There’s something special about the break of dawn, when the first light touches your backyard and you can hear the faint buzz of life waking up. See, it’s not just the birds and the squirrels out there. Those buzzing sounds? Those are some of the countless pollinators native to North America.
We’re talking bees, butterflies, even birds like the tiny ruby-throated hummingbird. They’re out there every day, zipping from flower to flower, making sure everything grows just like it should. Simple, essential, and quite frankly, downright beautiful.
Why do native pollinators matter?
Honeybees, as hardworking as they are, aren’t the only ones doing the heavy lifting in our gardens. Our native pollinators have been doing their job for thousands of years, each adapted to pollinate specific plants that honeybees might not be as effective at. For example, some flowers need a special shake or “buzz” to release their pollen, something that bumblebees are experts at.
There’s also a matter of resilience. Relying on just one type of pollinator, like honeybees, is like putting all your eggs in one basket. If a disease or pest were to hit the honeybee population hard, we’d be in a bit of a pickle without our other native pollinators to pick up the slack. Plus, native pollinators are a crucial part of the food chain, providing meals for birds and other critters.
So, it’s not just about them helping our plants grow. Protecting native pollinators means protecting biodiversity, and that’s something every gardener who cares about nature should be interested in. Our gardens are more than just our little plots of land, they’re part of a bigger, interconnected ecosystem that needs all its parts to function properly.
The many pollinators of North America
Ascertaining the exact number of native pollinator species in North America can be a complex task due to the vast number of species and the continual discoveries of new ones. However, estimates suggest there are around 3,600 species of native bees alone.
When you take into account other pollinators such as butterflies, moths, flies, beetles, birds, and bats, the number is likely to be significantly higher. For instance, North America is home to about 750 species of butterflies and 11,000 species of moths.
Several species of hummingbirds are native to this region, and there are also a number of native bat species that serve as pollinators. It’s important to note that each of these species plays a unique role in its ecosystem, pollinating a specific set of plants that often can’t be pollinated by any other creature.
Despite the vast number of these essential creatures, many face threats from habitat loss, pesticide exposure, climate change, and disease, making conservation efforts increasingly important.
10 pollinators native to North America
There are numerous species of pollinators native to North America, each of which plays a vital role in maintaining biodiversity by helping plants to reproduce. Here are some examples, along with tips for supporting their populations:
- Monarch Butterfly (Danaus plexippus): Plant milkweed, as it is the only plant Monarch caterpillars can eat. Monarchs also require nectar plants for energy during their migration.
- Rufous Hummingbird (Selasphorus rufus): Install a hummingbird feeder or plant native flowering species that produce nectar. Avoid using pesticides in your garden, as they can harm these birds.
- Western Honey Bee (Apis mellifera): Provide a source of fresh water in your garden, as bees need water to cool their hives and dilute honey. Plant diverse flowering plants that bloom at different times of the year.
- American Bumble Bee (Bombus pensylvanicus): Plant native wildflowers and leave some areas of your garden undisturbed for nesting. They also need old rodent burrows or clumps of grass for nesting.
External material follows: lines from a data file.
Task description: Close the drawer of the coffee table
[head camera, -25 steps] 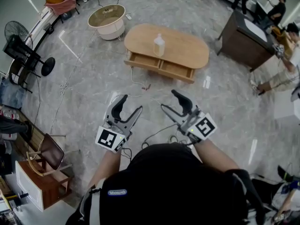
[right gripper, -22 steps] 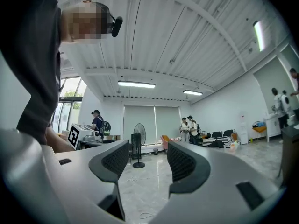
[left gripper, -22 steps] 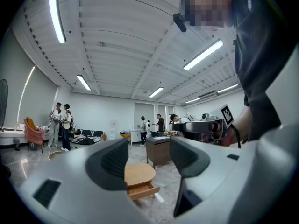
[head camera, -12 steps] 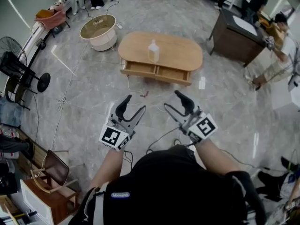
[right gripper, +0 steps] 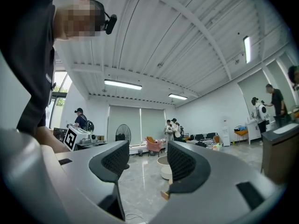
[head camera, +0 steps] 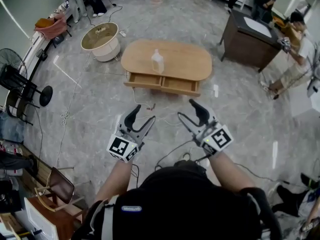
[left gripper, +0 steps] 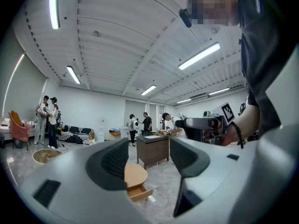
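The oval wooden coffee table [head camera: 175,56] stands on the grey floor ahead, with a clear bottle [head camera: 157,62] on its top. Its drawer [head camera: 162,82] is pulled out on the near side. Both grippers hang in the air well short of the table, touching nothing. My left gripper [head camera: 141,115] is open and empty, and so is my right gripper [head camera: 187,110]. In the left gripper view the table end [left gripper: 134,174] and the open drawer [left gripper: 140,192] show between the spread jaws [left gripper: 148,160]. The right gripper view has only a table corner [right gripper: 164,195] between its open jaws [right gripper: 147,162].
A round beige tub [head camera: 101,39] sits left of the table and a dark wooden cabinet [head camera: 251,35] to its right. Cables [head camera: 145,103] trail on the floor between me and the drawer. A fan [head camera: 20,81] and a chair [head camera: 52,181] stand at left. People stand at the back.
The table has drifted left and slightly down in the head view as the person moved. Both grippers sit a little higher in the picture and stay open.
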A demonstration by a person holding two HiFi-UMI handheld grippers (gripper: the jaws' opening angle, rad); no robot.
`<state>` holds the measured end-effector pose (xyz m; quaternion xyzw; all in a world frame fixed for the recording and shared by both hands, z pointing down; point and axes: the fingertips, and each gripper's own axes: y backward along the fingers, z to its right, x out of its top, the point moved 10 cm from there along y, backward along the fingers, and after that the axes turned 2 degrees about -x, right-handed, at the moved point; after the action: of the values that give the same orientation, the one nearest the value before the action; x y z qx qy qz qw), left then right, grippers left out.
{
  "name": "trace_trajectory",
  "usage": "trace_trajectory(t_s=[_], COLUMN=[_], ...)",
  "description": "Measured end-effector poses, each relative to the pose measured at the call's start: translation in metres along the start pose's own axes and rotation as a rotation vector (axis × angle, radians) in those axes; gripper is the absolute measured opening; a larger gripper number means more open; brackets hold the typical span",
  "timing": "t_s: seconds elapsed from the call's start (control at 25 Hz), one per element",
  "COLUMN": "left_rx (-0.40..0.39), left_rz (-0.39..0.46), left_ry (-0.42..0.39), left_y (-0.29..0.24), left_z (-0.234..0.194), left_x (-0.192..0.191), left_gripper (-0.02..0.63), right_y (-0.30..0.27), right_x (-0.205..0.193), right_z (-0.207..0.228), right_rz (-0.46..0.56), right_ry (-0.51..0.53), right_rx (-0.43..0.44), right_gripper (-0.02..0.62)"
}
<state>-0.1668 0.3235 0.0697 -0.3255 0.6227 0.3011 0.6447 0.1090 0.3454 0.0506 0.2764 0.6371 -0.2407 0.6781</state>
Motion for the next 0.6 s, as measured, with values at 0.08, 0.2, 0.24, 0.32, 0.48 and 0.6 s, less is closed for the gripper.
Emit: trace_trajectory(t_s=[0.08,0.2,0.24,0.32,0.48,0.6], left_rx=[0.016,0.036,0.041,0.046,0.042,0.032], left_rz=[0.005,0.016,0.023,0.028,0.025,0.030], left_ry=[-0.006,-0.030,-0.032,-0.030,-0.020,-0.022], left_y=[-0.011,-0.028,-0.034,-0.049,-0.078,-0.090], left_z=[0.004,0.011,0.013,0.017,0.014,0.012], left_x=[0.002,0.007,0.008,0.010,0.008,0.006], left_gripper=[0.258,0.256,0.256,0.256,0.256,0.256], right_y=[0.009,0.020,0.023,0.027,0.028,0.024], right_x=[0.001,-0.002,0.000,0.004,0.005,0.003], right_z=[0.016,0.041,0.047,0.058,0.080,0.089], right_rz=[0.005,-0.002,0.003,0.010,-0.003,0.032], right_ry=[-0.009,-0.025,-0.037,-0.045,-0.031,-0.052], right_rx=[-0.004,-0.009,-0.006,0.005,0.010,-0.016], right_gripper=[0.230,0.230,0.230,0.230,0.230,0.230])
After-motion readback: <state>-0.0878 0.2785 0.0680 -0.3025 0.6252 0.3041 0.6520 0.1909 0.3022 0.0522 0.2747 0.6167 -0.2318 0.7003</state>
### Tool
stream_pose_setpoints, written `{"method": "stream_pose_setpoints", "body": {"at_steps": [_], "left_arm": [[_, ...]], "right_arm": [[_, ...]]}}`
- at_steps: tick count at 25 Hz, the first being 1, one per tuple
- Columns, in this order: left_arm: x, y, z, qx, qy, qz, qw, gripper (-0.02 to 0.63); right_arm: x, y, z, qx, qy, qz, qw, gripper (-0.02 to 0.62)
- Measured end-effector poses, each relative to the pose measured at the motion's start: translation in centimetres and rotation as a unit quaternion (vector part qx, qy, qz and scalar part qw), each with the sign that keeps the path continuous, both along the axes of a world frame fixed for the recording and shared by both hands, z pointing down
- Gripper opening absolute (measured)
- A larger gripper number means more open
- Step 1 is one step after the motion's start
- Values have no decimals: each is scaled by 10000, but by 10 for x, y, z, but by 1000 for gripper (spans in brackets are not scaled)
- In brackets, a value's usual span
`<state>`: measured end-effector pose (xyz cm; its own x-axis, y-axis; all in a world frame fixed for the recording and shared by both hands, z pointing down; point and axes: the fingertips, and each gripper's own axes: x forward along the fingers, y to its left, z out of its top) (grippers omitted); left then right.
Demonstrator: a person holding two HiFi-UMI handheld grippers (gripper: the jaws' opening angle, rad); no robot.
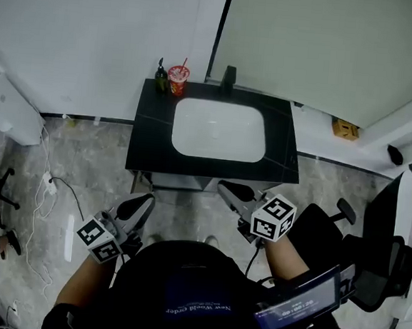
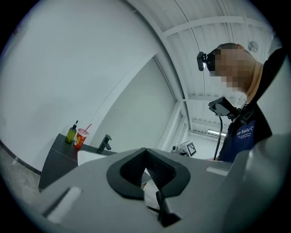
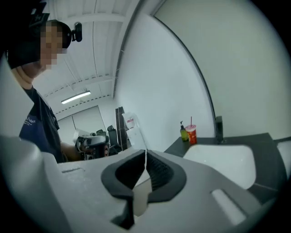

- Blue Orchard Bee (Osmia lignaria): Install a bee house with small tubes or holes where these bees can lay their eggs. Plant a variety of flowering plants, as they are generalist pollinators.
- Sphinx Moth (Family Sphingidae): Plant night-blooming flowers, as these moths are active at dusk and during the night.
- Lesser Long-Nosed Bat (Leptonycteris yerbabuenae): If you live in the Southwest, plant agaves or cacti that bloom at night. Preserve roosting habitats like caves and old buildings.
- Green Sweat Bee (Agapostemon texanus): Leave patches of bare soil for nesting, as many species of sweat bees nest in the ground. Plant native flowers for a continuous bloom throughout the year.
- Eastern Carpenter Bee (Xylocopa virginica): Leave some dead wood or old logs in your garden, as these bees make their nests in wood. They are also attracted to a wide variety of flowering plants.
- White-lined Sphinx Moth (Hyles lineata): Plant a variety of flowering plants that bloom at different times, especially evening primrose (Oenothera) species, as the moths feed on their nectar.
To generally support pollinators, avoid using pesticides or herbicides in your garden, provide a source of fresh water, and aim to plant native plants that provide nectar and pollen. If possible, create a variety of habitats within your garden, such as patches of bare soil, dead wood, and areas of long grass, to provide nesting and overwintering sites. Don’t forget that providing forage in all seasons (spring, summer, and fall) is crucial.